Gli ostacoli nel mondo del lavoro
L’idea che esistano percorsi di studio più o meno adatti alle donne si riflette, conseguentemente, anche nel mondo del lavoro: le donne che svolgono professioni del futuro, come cloud computing, legate alle materie STEM sono meno degli uomini. Le donne, inoltre, hanno spesso impieghi part time per poter conciliare il lavoro con la cura dei figli, degli anziani e delle persone disabili poiché mancano, in Italia, servizi per la prima infanzia, come gli asili nidi, o di assistenza. Al carico di lavoro non retribuito che pesa sulle donne si aggiungono i lavori domestici: secondo i dati del Gender equality Index 2021, ad esempio, l’80% delle donne intervistate dichiara di dover cucinare e occuparsi della casa ogni giorno, percentuale che scende al 20% per gli uomini.
Gli stereotipi di genere e il contesto sociale e individuale rendono difficile per le donne superare il glass ceiling, il soffitto di cristallo che impedisce loro di accedere a posizioni manageriali: in Italia, ad esempio, le donne che ricoprono il ruolo di amministratrici delegate sono solamente il 3%.
È, inoltre, necessario ricordare le disuguaglianze economiche tra uomini e donne nel mondo del lavoro, prendendo in considerazione il gender pay gap. In Italia il gender pay gap grezzo, ovvero la differenza media della retribuzione lorda oraria fra uomini e donne, nel 2019 si aggirava, secondo le stime dell’Unione Europea, attorno al 5%. Il gender overall earnings gap, che tiene conto del salario orario, delle ore retribuite e del tasso di occupazione femminile, nel 2018 era del 44% in Italia, a confronto con una media europea del 40%. La pari retribuzione salariale tra uomo e donna è garantita dall’articolo 37 della Costituzione.
Le differenze economiche e la mancata indipendenza finanziaria possono sfociare in alcuni casi nella cosiddetta “violenza economica”: la limitazione della libertà di un soggetto (generalmente la donna), sotto la costante minaccia di negare le risorse finanziarie, che dà origine a un rapporto di dipendenza nociva; questo tipo di relazione costringe le vittime a non poter interrompere i legami non avendo gli strumenti indispensabili (denaro, indipendenza e forza psicologica) per farlo ed essere autonome. Il fenomeno coinvolge il 37,8% delle donne che vengono accolte nei centri antiviolenza.
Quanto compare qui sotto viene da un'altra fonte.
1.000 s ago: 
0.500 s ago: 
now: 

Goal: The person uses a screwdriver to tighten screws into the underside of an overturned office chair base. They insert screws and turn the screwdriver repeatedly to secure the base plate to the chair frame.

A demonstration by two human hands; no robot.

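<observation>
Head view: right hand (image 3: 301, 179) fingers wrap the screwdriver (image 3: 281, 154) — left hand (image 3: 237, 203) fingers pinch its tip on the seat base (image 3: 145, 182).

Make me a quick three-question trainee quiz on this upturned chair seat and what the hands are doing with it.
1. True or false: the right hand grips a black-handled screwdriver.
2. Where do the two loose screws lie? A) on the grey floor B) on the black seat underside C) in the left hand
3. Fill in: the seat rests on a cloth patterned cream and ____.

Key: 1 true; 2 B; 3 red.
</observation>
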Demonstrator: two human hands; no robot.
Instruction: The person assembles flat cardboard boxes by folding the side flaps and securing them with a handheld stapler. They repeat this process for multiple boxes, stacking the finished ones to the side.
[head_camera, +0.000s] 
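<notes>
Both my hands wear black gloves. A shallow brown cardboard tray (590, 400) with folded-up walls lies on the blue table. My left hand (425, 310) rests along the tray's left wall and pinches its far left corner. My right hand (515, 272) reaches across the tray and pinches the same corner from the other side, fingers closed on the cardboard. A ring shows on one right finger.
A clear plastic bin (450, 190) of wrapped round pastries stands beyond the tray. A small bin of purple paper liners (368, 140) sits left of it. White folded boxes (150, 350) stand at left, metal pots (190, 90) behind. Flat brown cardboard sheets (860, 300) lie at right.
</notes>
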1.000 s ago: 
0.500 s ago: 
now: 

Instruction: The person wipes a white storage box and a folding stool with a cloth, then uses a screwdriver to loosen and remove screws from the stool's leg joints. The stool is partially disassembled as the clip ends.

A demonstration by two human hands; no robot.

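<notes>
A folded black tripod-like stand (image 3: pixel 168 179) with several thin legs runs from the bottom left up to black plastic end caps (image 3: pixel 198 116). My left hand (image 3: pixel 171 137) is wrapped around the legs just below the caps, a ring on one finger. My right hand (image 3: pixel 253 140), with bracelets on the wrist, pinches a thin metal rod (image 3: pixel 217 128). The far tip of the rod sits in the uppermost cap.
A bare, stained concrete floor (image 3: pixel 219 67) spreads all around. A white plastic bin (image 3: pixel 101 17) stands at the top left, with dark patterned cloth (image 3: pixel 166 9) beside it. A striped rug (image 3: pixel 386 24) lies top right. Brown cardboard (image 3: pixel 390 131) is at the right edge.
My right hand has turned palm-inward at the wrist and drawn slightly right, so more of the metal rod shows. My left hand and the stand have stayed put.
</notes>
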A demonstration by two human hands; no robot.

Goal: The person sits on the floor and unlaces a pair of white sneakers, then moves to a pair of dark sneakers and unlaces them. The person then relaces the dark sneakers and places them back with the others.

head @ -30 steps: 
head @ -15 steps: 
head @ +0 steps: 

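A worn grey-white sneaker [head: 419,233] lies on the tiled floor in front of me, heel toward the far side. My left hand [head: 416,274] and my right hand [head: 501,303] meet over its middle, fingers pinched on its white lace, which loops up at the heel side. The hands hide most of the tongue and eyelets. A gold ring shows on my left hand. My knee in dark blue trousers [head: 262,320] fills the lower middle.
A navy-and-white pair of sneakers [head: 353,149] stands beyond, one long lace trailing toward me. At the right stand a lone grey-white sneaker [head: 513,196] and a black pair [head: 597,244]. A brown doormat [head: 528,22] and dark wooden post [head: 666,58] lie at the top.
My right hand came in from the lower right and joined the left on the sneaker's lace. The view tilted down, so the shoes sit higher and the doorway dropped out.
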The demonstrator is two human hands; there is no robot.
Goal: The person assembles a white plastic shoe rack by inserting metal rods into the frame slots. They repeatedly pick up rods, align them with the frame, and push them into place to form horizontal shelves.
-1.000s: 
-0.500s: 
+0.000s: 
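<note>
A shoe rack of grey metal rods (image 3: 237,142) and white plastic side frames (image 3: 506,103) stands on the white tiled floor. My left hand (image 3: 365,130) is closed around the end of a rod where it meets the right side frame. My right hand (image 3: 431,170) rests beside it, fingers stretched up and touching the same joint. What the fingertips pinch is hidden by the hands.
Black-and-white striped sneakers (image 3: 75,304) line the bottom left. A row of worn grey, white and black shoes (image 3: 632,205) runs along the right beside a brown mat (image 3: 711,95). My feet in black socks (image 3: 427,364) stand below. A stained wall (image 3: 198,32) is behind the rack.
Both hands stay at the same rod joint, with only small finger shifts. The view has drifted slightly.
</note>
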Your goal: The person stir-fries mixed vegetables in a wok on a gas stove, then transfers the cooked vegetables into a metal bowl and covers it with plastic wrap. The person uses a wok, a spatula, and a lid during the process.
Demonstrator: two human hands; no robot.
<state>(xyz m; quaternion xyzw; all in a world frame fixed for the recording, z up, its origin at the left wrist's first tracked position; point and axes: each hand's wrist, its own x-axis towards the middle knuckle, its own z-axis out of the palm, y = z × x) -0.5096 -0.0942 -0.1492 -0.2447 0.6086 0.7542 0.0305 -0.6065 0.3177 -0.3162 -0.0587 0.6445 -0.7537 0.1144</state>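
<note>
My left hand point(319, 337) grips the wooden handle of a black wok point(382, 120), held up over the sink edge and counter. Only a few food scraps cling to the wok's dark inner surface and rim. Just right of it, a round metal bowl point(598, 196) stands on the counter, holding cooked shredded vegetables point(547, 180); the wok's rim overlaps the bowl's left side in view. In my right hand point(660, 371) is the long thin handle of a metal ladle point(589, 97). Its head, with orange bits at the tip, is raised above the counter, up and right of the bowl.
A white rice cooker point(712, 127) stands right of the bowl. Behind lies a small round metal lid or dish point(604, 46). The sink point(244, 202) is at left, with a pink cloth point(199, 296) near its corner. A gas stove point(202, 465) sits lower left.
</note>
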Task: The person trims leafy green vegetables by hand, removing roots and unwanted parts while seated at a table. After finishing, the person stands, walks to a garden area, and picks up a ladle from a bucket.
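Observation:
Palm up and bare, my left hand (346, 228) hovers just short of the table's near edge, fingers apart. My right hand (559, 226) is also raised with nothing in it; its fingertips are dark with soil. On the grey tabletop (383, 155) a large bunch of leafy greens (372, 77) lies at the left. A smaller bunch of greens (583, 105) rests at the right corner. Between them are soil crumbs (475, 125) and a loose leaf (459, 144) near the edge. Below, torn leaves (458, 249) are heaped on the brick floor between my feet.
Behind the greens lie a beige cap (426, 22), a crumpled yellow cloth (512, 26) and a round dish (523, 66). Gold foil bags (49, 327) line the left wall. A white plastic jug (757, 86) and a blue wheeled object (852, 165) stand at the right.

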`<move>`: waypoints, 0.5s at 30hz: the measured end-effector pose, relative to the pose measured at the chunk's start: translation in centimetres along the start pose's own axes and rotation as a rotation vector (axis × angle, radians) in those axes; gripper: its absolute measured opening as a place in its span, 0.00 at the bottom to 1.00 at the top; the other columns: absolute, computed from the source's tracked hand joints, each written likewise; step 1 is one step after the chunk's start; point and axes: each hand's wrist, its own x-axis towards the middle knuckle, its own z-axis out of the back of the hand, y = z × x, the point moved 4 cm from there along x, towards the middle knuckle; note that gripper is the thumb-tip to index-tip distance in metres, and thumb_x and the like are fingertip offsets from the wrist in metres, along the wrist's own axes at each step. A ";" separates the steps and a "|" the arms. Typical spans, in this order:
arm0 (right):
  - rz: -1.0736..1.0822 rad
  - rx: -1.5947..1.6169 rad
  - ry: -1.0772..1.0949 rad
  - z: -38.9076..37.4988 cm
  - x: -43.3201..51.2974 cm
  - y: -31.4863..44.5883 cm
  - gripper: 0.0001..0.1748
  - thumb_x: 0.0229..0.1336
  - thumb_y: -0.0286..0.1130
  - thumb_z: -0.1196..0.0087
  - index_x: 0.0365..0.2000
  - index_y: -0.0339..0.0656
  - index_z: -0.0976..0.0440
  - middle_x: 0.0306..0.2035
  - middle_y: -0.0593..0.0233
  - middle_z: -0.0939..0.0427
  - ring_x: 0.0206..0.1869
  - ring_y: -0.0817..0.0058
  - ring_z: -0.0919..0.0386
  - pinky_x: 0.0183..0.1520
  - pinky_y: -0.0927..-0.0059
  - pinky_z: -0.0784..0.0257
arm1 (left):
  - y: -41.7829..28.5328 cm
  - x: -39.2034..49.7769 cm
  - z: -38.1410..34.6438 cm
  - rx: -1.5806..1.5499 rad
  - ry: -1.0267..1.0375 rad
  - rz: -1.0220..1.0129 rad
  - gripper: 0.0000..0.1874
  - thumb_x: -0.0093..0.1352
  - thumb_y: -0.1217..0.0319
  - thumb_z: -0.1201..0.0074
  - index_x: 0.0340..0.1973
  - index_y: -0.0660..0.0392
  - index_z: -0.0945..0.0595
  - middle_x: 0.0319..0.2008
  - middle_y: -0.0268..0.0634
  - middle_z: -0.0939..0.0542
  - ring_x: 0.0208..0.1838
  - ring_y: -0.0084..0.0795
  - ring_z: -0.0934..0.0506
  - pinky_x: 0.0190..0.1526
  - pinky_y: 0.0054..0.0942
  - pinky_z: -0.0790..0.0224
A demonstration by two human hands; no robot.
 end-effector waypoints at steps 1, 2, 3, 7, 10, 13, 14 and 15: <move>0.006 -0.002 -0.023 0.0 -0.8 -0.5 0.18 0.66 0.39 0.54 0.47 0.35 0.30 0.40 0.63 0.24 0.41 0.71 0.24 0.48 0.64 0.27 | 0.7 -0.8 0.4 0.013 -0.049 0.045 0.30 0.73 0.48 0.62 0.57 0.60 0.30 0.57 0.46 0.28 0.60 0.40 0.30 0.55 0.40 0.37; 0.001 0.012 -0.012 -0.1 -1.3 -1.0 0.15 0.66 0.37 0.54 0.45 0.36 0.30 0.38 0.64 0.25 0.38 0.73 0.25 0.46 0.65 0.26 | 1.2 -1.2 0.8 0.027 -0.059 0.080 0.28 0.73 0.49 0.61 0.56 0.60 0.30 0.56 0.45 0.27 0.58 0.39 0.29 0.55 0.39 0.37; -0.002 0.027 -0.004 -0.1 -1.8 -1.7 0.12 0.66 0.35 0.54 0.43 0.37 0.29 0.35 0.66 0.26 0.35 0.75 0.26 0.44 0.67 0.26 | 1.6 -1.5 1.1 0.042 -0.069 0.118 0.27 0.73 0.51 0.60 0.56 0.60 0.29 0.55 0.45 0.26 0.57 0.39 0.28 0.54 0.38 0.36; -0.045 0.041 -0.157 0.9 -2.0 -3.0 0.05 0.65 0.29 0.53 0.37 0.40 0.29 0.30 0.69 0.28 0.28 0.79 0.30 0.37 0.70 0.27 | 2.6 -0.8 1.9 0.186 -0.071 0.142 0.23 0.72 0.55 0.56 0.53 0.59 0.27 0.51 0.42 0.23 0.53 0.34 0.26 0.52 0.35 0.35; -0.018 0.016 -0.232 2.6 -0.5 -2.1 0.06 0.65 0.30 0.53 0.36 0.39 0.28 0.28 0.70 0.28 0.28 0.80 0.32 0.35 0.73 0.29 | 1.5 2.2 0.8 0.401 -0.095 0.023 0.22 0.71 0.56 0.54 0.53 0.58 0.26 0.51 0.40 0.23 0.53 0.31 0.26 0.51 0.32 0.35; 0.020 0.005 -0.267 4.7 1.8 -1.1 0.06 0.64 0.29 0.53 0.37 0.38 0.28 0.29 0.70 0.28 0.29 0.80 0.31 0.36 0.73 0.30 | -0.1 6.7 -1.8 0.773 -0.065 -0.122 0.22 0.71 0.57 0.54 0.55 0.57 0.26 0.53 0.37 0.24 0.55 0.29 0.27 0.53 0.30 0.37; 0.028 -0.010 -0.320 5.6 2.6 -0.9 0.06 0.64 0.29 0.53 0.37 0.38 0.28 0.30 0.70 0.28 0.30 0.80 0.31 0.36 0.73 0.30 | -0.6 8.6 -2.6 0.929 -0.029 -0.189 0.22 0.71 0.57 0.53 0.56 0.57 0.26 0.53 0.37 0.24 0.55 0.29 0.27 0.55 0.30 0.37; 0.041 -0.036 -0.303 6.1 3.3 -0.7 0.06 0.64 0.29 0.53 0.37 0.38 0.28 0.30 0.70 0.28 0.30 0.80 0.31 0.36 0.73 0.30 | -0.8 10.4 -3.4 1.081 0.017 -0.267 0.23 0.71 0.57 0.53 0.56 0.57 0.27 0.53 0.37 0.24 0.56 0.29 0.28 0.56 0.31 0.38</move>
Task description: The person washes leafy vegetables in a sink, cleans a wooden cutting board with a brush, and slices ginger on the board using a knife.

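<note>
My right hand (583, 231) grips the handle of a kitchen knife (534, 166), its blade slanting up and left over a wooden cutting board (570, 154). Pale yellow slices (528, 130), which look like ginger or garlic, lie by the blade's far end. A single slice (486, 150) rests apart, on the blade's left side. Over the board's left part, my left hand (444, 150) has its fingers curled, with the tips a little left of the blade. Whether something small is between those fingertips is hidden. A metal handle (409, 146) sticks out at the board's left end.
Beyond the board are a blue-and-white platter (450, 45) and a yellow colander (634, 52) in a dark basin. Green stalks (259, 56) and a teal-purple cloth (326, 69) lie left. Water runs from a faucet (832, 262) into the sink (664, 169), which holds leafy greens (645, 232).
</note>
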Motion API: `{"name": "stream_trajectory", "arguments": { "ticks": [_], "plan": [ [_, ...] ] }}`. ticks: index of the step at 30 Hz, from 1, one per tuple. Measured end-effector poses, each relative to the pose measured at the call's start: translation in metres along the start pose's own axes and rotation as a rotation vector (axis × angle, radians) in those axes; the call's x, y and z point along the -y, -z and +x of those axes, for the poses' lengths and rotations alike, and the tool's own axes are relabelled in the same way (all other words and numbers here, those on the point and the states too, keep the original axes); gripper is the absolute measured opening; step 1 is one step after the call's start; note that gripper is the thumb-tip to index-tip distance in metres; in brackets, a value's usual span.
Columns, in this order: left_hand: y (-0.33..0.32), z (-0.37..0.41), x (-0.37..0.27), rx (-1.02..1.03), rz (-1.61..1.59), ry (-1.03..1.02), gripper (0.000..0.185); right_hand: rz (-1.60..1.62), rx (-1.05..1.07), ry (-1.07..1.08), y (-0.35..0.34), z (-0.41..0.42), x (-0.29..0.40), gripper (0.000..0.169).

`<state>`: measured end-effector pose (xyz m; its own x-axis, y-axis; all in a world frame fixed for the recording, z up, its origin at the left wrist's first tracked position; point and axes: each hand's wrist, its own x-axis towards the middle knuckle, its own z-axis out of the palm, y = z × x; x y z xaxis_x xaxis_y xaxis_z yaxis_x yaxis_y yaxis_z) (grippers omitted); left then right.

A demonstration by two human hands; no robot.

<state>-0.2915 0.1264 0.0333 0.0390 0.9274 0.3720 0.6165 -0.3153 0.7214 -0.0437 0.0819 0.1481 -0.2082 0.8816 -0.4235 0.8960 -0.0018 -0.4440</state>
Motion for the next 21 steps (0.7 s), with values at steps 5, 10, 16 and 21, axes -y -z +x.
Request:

La strada per colmare le disuguaglianze e raggiungere la parità di genere è ancora lunga e necessita di un cambiamento socio-culturale che permetta alla società di capire l’importanza che lo sviluppo personale di una donna gioca nella crescita di un Paese: secondo uno studio di Plan International e Citi, ad esempio, ogni dollaro investito nell’educazione femminile creerebbe un ritorno di 2,8 dollari nei Paesi in via di sviluppo. Inoltre, tra le proposte contenute nel Rapporto ASviS 2021, si segnala la necessità di adottare una normativa nazionale per il superamento dei divari retributivi e la possibilità di istituire un tavolo di confronto istituzionale permanente con la società civile sulle politiche di genere.